Like many technology companies, Netflix relied on subscribers and that was based on producing plus streaming movies and tv shows-on the platform in return for a fee.

It was only in 2019 when Netflix was ranked as America’s fastest growing brand, and many conventional media companies like Disney, Paramount and Warner Bros. amongst others started imitating the Netflix model.

But now it seems, Netflix will imitate them. And that means it will start having advertisements.

And the streaming platform has already changed the way it’s releasing new shows.

Instead of what we’re used to, which was a release of the entire series – to a more gradual release...

VS

Netflix as of April 20, 2023:

3 Reasons Netflix Profits Will Soar This Year
https://www.fool.com/investing/2023/04/20/3-reasons-netflix-profits-will-soar-this-year/
Netflix (NFLX 0.95%) reported first-quarter earnings this week, and the market didn't appear to love the results. Shares were down 3.2% the following day.

While the streaming-giant's profit came in above expectations, top-line revenue came in slightly below, at 3.7% growth. Of note, foreign exchange hurt both revenue and profit margins. Growth would have been 8% ex-currency movements, and operating margins would have been higher.

Still, investors should view Netflix in a different way now. Whereas the company used to be a high-growth stock that traded based on subscriber and revenue growth, it's now transitioning to a moderate-growth but higher-profit company.

On the bright side, Netflix's bottom line could show an explosion of profitability in the year ahead. While the transition may be rocky, three big initiatives are kicking in this year that should lead to higher profit margins in 2023 and beyond...

Bottom Line: Yes, Businesses need to court Wall Street; but Wall Street investors are NEVER satisfied and will always fear the worst no matter what. Paramount has a business plan that it is following; and there are going to be ups, downs and adjustments; but with both PlutoTV and it's continuing expansion of Paramount+ to more global markets ; they aren't pulling out of the Streaming market anytime soon.<--- Expansion costs money, and that level of expenditure is always going to make the balance sheet look bad. It's why Netflix (the so called streaming leader) yo-yo's between "Streaming success story" and "Will fold in a few months" year in and year out.

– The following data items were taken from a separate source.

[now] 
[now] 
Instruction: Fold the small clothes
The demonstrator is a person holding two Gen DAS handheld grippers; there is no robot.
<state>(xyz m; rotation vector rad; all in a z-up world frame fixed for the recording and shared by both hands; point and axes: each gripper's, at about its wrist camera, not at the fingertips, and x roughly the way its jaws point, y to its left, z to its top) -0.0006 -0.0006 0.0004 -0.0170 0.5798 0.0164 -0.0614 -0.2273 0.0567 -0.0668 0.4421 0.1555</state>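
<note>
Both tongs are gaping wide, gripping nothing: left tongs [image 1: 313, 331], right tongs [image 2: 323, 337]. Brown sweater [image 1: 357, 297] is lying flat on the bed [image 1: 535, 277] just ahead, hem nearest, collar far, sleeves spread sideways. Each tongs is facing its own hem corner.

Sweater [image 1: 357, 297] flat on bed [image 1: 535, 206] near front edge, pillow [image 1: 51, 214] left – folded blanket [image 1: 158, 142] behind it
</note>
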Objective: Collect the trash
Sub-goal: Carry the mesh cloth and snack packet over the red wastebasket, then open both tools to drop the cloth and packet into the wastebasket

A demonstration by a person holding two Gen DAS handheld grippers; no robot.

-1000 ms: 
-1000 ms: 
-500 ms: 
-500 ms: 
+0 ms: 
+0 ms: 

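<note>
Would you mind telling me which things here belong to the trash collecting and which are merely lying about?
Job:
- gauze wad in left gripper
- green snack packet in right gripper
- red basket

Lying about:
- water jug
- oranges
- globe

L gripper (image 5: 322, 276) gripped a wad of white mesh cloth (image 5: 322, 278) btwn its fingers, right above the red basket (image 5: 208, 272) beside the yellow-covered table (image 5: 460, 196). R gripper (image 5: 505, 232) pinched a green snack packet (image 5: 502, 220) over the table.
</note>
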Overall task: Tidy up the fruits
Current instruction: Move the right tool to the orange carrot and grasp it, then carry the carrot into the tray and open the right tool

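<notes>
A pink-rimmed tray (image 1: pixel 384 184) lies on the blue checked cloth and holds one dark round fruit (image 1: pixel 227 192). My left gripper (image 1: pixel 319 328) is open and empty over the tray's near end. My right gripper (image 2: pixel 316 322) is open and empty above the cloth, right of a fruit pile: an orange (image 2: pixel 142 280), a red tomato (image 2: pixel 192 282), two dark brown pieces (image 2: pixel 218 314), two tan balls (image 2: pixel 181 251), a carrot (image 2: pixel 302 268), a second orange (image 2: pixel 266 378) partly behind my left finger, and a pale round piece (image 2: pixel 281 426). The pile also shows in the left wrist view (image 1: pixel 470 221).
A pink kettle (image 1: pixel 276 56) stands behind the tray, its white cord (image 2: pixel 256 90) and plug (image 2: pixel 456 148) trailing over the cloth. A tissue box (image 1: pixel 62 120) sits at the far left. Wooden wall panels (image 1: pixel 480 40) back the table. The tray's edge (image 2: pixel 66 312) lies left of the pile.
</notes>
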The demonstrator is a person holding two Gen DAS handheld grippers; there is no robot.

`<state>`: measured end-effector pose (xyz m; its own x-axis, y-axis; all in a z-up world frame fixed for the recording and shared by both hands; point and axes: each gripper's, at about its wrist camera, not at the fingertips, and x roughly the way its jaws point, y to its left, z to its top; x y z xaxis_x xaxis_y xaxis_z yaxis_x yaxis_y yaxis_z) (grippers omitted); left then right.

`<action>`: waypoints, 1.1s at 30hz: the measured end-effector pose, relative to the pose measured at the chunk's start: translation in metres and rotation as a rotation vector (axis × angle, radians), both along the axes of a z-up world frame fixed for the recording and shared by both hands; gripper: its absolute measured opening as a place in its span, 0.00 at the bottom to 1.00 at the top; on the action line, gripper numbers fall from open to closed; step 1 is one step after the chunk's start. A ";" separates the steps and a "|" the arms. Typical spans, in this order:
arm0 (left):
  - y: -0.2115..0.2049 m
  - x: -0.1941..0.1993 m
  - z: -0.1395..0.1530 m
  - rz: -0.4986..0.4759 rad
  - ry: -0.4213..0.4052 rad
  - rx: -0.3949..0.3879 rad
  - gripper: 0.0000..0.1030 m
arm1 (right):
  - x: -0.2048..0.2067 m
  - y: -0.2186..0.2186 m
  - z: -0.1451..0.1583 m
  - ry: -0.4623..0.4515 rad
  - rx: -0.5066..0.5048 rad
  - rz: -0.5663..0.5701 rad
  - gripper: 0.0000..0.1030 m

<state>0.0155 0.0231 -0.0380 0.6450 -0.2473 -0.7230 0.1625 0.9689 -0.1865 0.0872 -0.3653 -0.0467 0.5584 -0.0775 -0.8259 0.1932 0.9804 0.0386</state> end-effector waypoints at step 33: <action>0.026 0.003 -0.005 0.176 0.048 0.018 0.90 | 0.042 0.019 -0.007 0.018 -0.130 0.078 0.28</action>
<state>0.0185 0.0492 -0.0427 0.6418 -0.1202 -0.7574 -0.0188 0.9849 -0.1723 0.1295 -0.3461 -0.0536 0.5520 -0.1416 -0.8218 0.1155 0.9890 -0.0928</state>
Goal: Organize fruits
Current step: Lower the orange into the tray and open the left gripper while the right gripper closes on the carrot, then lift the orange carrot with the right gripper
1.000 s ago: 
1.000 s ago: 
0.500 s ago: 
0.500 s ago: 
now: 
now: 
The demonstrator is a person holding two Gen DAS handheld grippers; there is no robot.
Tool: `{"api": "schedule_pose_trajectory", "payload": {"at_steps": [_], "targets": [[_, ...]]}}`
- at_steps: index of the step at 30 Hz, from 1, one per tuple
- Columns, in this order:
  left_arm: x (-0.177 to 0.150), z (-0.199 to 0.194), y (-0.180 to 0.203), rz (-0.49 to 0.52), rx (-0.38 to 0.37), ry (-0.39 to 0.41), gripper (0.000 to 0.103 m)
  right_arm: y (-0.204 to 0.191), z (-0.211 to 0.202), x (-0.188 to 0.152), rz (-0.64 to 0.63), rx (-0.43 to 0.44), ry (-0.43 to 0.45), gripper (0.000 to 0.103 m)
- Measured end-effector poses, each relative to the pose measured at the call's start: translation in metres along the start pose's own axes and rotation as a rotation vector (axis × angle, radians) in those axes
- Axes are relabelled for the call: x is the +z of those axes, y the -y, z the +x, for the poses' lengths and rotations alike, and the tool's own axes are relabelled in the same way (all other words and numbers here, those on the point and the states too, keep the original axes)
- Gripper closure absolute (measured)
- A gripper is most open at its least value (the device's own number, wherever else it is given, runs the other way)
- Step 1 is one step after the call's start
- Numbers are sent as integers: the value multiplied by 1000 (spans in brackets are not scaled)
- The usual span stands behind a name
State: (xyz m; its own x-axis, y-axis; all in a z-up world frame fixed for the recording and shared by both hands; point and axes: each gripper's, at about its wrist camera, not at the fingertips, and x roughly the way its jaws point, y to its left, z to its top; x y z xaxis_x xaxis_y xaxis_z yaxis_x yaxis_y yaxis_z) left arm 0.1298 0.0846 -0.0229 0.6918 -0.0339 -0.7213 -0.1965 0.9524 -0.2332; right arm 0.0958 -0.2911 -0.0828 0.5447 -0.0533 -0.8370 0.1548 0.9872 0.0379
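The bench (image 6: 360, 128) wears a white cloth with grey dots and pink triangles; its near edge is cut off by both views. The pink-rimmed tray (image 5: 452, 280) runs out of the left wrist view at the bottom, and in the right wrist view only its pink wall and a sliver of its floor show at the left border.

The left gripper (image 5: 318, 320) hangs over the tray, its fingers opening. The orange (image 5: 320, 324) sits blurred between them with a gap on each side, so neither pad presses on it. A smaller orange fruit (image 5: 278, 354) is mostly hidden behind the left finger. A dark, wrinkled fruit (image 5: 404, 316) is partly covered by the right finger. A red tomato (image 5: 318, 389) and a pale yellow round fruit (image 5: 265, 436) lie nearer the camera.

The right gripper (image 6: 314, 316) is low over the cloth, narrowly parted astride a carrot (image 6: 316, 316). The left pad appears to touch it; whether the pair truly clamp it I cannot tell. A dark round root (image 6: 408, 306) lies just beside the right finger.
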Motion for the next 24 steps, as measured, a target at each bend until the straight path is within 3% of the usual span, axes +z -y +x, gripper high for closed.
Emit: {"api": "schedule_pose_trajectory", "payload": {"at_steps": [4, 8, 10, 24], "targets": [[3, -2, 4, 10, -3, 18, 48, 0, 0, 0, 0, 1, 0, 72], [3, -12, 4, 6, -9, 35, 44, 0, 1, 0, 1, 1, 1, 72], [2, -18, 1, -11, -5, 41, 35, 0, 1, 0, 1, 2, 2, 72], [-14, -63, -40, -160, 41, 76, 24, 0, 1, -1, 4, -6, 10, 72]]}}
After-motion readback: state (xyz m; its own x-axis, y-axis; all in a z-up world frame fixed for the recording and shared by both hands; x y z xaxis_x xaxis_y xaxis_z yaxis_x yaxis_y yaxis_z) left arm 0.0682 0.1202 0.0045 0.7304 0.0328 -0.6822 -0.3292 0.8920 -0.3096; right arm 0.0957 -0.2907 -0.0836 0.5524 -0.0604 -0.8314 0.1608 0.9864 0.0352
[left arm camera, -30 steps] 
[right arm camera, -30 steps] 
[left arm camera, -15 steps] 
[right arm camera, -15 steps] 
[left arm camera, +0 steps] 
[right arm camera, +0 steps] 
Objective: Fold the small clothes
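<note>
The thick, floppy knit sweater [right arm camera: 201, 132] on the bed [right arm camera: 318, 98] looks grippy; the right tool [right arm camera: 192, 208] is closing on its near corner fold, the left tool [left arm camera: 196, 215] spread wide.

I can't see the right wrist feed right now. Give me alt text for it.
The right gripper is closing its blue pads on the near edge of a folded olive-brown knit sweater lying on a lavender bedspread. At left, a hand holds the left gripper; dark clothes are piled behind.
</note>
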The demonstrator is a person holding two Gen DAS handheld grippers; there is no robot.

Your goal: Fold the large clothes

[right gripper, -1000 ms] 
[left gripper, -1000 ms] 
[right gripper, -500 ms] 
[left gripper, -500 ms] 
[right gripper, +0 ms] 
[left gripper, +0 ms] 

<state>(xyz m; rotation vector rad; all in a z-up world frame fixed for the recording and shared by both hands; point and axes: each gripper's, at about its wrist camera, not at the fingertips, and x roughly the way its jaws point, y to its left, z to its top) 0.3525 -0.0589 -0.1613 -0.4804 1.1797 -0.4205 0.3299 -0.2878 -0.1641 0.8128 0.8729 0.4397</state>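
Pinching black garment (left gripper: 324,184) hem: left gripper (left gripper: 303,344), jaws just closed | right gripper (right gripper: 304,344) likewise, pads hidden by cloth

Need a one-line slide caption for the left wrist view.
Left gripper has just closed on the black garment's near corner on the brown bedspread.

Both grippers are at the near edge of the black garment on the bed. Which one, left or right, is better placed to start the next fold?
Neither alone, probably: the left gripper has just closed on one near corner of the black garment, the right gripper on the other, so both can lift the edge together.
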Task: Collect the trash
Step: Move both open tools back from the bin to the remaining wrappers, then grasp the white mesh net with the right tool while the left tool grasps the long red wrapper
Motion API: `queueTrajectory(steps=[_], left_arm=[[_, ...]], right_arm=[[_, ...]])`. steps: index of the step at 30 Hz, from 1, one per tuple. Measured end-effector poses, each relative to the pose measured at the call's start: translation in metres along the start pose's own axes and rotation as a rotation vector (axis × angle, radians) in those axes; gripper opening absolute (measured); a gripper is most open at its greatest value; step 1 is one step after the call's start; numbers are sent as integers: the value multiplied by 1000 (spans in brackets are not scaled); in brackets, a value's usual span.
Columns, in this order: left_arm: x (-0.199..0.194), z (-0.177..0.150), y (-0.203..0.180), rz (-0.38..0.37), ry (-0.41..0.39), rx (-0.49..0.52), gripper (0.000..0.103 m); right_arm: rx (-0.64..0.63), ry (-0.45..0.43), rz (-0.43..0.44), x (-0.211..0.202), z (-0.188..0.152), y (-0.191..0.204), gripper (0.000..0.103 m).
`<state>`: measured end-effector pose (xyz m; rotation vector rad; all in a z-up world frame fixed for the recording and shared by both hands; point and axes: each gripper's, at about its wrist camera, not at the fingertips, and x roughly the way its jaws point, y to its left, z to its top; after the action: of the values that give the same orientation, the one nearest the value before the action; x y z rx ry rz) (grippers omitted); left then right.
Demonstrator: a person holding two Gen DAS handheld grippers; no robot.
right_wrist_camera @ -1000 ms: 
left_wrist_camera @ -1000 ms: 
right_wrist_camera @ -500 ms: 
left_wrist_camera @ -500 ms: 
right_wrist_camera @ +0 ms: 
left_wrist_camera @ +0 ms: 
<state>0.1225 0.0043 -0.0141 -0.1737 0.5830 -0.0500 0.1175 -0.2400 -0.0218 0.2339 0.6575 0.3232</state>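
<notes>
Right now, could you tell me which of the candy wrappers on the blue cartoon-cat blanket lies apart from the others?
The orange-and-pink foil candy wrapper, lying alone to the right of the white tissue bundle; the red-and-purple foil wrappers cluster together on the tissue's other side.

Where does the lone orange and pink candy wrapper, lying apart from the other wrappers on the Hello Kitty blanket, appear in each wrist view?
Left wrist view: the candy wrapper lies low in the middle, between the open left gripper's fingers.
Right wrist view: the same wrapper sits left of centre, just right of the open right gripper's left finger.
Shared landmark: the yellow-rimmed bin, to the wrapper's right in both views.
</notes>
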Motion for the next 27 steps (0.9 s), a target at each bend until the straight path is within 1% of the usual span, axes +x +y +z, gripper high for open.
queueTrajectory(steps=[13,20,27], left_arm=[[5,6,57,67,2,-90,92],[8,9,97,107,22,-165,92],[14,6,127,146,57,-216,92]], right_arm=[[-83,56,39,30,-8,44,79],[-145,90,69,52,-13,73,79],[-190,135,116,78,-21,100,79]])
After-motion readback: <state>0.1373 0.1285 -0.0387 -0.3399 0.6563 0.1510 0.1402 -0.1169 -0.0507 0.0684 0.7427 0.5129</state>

Will Paramout+ ultimately make it, and be a huge success? Who knows? But they just switched from 'licensing content to other streamers worldwide (like Netflix and Amazon)' to 'We'll stream everything globally ourselves...' in November of 2021 - and even paid Netflix a bundle to buy out it's co-production deal with Netflix for Star Trek: Discovery at the time. <--- That was just 18 months ago, and setting up the infrastructure to do what they are now doing take time and money. They're still in their 'Expansion' phase.
 
Well, that's the roll the dice. As for having a plan - every single company that went bust had a plan.

The red balance sheet was telegraphed some time ago. It's the earnings miss, the time horizon to profitability and the likelihood of it succeeding in an increasingly crowded market where consensus is only a few major players will thrive.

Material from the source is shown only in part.